Showing posts with label open source. Show all posts
Showing posts with label open source. Show all posts

Thursday, June 24, 2010

NYAC/ARTNY: open source

Westbound on the Franklin Delano Roosevelt Mid-Hudson Bridge, late evening, 4 June 2010.

[I wrote this post a while ago, but I spent some time away from home and, for the most part, the Internet. Now that I'm back in cyberspace, the pace of posting is going to pick up a bit.]

While at the recent joint meeting of the New York Archives Conference and Archivists Roundtable of Metropolitan New York, I took part in Session 12, Using Open Source Software. I had a good time putting together and delivering my presentation, and both of my co-presenters were stellar. Although the three of us met only a few minutes before our session began, our presentations meshed well, in large part because all of us approached open source in the same pragmatic fashion; i.e., we largely avoided the open-source-versus-proprietary-software debate and encouraged people to use open source software when doing so met their business needs.

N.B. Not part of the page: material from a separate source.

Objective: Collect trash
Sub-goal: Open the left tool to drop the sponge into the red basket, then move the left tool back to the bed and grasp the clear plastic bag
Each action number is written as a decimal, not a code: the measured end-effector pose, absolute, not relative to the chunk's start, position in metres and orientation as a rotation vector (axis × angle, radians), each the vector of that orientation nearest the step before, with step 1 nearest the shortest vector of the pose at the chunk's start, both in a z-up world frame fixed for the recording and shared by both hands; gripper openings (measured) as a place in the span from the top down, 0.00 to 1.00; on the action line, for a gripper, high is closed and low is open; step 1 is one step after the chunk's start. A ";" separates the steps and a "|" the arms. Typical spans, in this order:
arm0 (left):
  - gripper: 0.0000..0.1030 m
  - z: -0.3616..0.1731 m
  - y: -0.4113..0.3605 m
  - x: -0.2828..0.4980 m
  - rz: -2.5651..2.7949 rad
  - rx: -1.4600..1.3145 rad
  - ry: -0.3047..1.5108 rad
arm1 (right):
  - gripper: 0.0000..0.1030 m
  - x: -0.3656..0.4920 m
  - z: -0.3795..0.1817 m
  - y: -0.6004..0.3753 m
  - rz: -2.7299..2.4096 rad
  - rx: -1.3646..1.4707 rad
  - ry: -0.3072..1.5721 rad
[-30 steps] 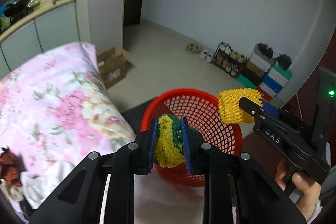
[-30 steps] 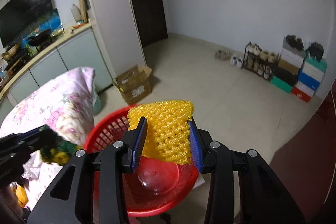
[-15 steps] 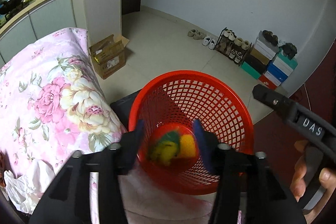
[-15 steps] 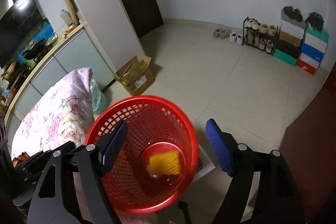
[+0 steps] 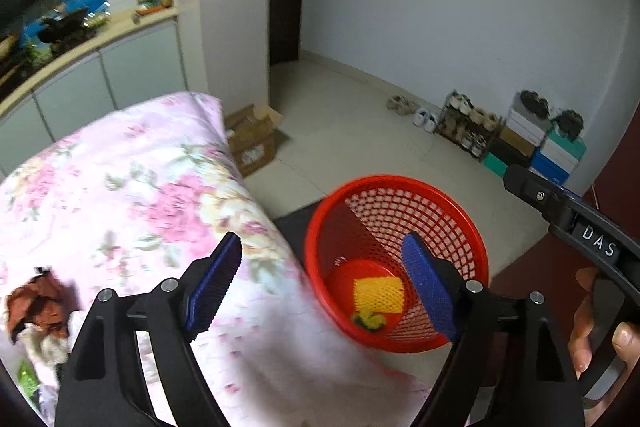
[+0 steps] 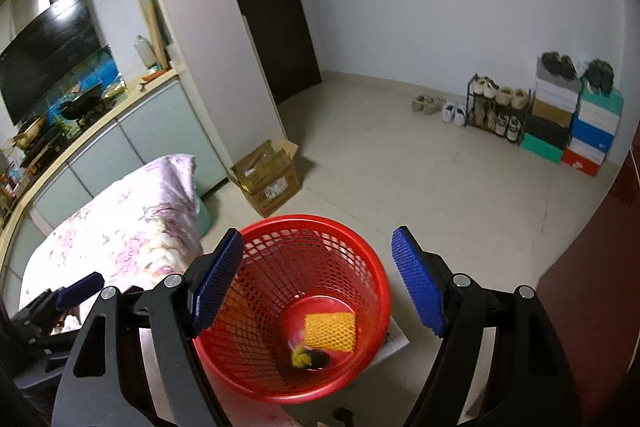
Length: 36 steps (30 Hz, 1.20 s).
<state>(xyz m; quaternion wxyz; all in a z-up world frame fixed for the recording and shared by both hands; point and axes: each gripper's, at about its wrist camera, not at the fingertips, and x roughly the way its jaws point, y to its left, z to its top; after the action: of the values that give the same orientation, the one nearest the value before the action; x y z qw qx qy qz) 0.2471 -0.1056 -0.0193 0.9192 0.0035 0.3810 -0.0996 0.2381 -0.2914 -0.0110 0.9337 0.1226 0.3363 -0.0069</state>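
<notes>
The left gripper is opening its jaws, which are standing wide apart with nothing between the blue pads; only the bedspread and the basket are showing through the gap. It is hanging over the edge of the pink floral bedspread, touching nothing.

The right gripper is also holding its jaws wide, gripping nothing, and is hovering above the red mesh basket, pointing down into it. A person's hand is wrapping around its handle at the right edge of the left wrist view.

The trash is lying on the basket's solid red bottom: a yellow foam net is resting flat there, and a small yellow and green wad is sitting just beside it, on the near side.

More crumpled brown and white scraps are lying on the bedspread, off to the left of the left gripper and well apart from the basket. The basket is standing on the floor close to the bed's edge.
</notes>
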 end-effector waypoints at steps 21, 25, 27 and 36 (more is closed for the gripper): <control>0.17 0.021 0.014 0.133 0.082 -0.022 0.620 | 0.20 0.175 0.038 -0.194 0.240 0.068 0.513; 0.17 0.020 0.065 0.110 0.163 -0.076 0.614 | 0.17 0.166 0.039 -0.177 0.310 0.053 0.521; 0.17 0.021 0.093 0.098 0.219 -0.094 0.608 | 0.16 0.163 0.037 -0.166 0.330 0.041 0.525; 0.17 0.019 0.203 0.060 0.366 -0.229 0.604 | 0.16 0.158 0.029 -0.126 0.406 0.033 0.575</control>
<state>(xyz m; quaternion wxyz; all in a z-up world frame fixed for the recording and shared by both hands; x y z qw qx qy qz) 0.0599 0.2028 0.0194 0.9319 -0.1119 0.2951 0.1786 0.1576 -0.1259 0.0292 0.9385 0.0160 0.2818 0.1987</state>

I discussed the Open Source Initiative’s definition of open source software, open source as a model of software development in which programmers work independently and collaboratively to write code and review each other’s work, and open source as a philosophical belief that sharing information and knowledge is good in and of itself and a spur to the development of more information and knowledge. I also detailed the practical advantages (e.g., no cost of acquisition) and disadvantages (e.g., support and technical documentation that may range from excellent to abysmal) and highlighted some open source applications of particular value to archivists working in smaller repositories:
I was really pleased that I got the chance to hear Seth Kauffmann, who spearheaded the development of CollectiveAccess, discuss its development, functionality, and support options. CollectiveAccess is a cataloging and Web presentation system that supports every descriptive standard (and local variant thereof) and that can be used to gather and manage information about people and places as well as digital surrogates of cultural heritage materials. After highlighting PhilaPlace and some other really cool projects powered by CollectiveAccess, he offered some sound words of advice to anyone involved in an archival software development project:
  • Planning is good. This point may seem painfully obvious, but it’s all too often overlooked. (I would hasten to add that “we’ll leave all the technical stuff up to the programmer/vendor because its his/her/its job” is not a plan)
  • Don’t assume that all of your problems can be solved with software or technology.
  • Involve real users in the development process. Seth stressed that one of CollectiveAccess’s strengths is its “community of self-interest development model” -- archivists who have grants to “do something real” drove its creation and guide its evolution.
  • Be realistic about the quality and extent of your existing metadata and digitized resources.
  • Involve archivists at the start of the development process and keep them involved throughout the project (no argument here)
Rick Cobello, the Schenectady County Information Technology Director, then detailed how the county is deploying open source software at the enterprise level. Fiscal pressures are forcing governments to choose between cutting operating costs and laying off staff, and open source software will enable the county to reduce costs and provide better services.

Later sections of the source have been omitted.